We challenge such an objector to explain how one could hold such a view except by a double-minded stance toward the world. If Christianity were but one of many legitimate private views, none of which were certain, then it would not be inconsistent to privately accept that option while publicly behaving in terms of a different set of criteria. A heroin addict need not vote in terms of the premise that everyone ought to be a heroin-addict. Indeed, he might take it as a given that the sane society outside himself were the rational one and vote for policies sensible for such a society, realizing that his own hallucinogenic world was the aberration, even while not desiring to be released from its comfort. Too many Christians do their politics in just such a manner: their public behavior -- their voting and advocacy -- is in terms of the same attempted presupposition, that God is irrelevant; they treat their own faith as if it were but a private hallucination.

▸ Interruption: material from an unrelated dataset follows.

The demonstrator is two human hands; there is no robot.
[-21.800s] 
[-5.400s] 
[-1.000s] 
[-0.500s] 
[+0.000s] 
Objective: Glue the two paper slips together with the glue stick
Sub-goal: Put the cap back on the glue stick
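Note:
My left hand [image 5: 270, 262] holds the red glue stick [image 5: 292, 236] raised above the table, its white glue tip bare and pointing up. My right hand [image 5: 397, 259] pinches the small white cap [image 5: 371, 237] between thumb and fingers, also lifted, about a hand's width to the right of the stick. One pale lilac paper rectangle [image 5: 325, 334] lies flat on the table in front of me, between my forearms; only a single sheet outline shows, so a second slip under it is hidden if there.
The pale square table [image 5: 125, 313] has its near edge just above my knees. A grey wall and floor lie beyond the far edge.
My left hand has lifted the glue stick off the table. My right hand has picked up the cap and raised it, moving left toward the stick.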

Such a stance seems to be so fair to those unable to share our faith. But in reality, it is hardly other than unbelief inasmuch as it reasons in terms of a consensual "common-sense" framework in which the very God we worship is by definition irrelevant. God is everyone's Creator. If He has the right to make transcendent demands on me, it is because He is there and has that right with respect to all men. In the modern grab-bag of religious options, Christianity denies the possibility of other options. To treat His commands as a private affair is to betray a fundamental unbelief; an unbelief that may be disguised by things as trivial as a warm, holy feeling one experiences internally once a week, or the mystical sense felt upon viewing a spectacular mountain view -- as if God should be amply satisfied in that I experience a chill down my spine and would be unreasonable to expect anything more.
We must exhort our libertarian friends no less than statists to trust in Christ as their only sure hope both before God and on this earth, and to renounce an ultimate trust in their own efforts. Indeed, in terms of the gospel, we must exhort all men to trust only in God and to recline in worshipful contentment of His provision, the only one who can provide either personal or social security; and in terms of the standing proclamation, to reject all counterfeits in their private lives and in their voting.